__PROBLEM TO WORK ON__.
Within the data that follows, tally every line containing "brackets". Provide only the tally.

### DATA EXCERPT

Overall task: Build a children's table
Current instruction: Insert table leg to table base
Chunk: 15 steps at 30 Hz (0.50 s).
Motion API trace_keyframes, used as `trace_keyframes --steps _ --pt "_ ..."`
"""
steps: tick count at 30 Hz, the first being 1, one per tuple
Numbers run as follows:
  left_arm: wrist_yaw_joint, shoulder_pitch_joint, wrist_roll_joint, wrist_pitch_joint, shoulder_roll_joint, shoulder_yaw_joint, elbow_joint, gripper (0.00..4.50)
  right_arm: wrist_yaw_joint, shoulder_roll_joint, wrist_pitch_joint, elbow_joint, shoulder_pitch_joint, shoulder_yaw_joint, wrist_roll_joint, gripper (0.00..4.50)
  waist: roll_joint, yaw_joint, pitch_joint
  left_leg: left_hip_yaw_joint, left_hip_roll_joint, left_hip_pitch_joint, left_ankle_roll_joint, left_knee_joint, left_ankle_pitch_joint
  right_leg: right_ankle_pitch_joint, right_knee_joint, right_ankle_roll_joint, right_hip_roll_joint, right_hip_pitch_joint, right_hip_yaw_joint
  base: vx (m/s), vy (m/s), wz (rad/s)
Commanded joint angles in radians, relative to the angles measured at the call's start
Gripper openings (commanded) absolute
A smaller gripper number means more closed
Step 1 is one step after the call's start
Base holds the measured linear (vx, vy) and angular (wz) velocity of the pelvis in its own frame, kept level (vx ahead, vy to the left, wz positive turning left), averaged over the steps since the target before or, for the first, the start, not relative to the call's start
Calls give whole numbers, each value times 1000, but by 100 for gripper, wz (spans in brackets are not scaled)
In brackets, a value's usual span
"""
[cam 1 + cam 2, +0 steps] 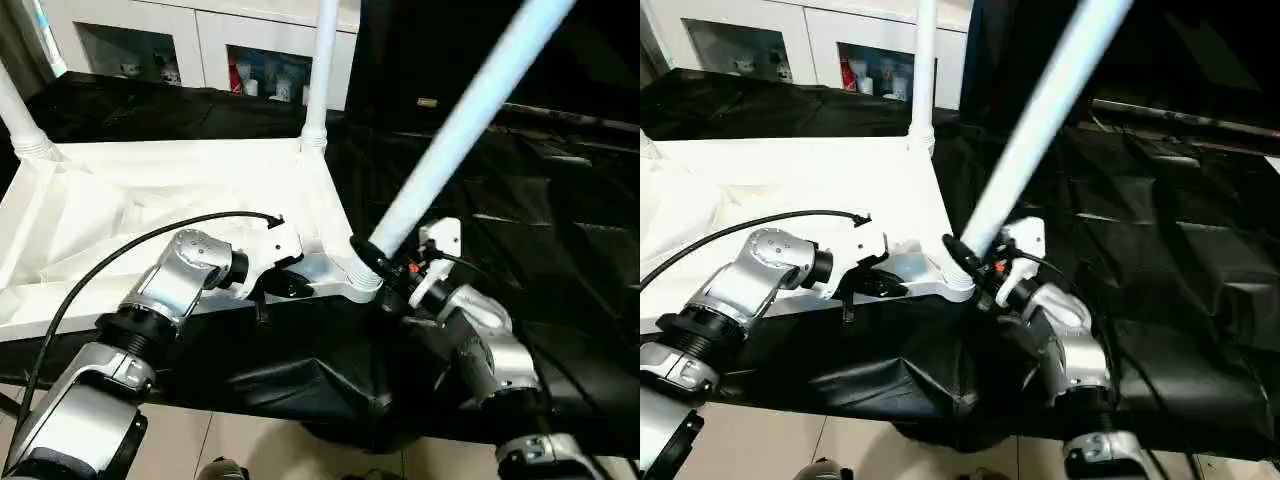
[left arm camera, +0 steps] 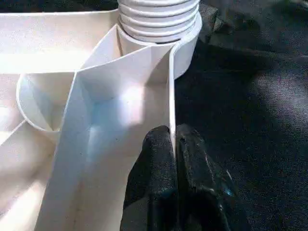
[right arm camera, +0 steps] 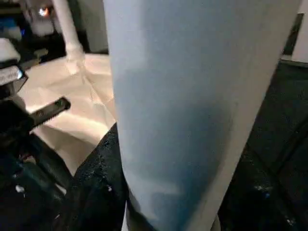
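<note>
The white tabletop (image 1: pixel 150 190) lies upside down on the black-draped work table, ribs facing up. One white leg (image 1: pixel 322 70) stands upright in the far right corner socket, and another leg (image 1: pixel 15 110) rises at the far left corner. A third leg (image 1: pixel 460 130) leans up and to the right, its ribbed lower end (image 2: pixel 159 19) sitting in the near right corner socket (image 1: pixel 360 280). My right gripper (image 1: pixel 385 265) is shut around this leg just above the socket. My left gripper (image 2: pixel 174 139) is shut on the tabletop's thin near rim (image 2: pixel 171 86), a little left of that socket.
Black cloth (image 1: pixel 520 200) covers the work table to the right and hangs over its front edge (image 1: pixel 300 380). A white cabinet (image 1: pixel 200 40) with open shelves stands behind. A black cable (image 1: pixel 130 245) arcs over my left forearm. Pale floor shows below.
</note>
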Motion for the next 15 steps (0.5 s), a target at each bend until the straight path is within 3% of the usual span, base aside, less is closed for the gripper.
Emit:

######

__RESPONSE BOX__.
2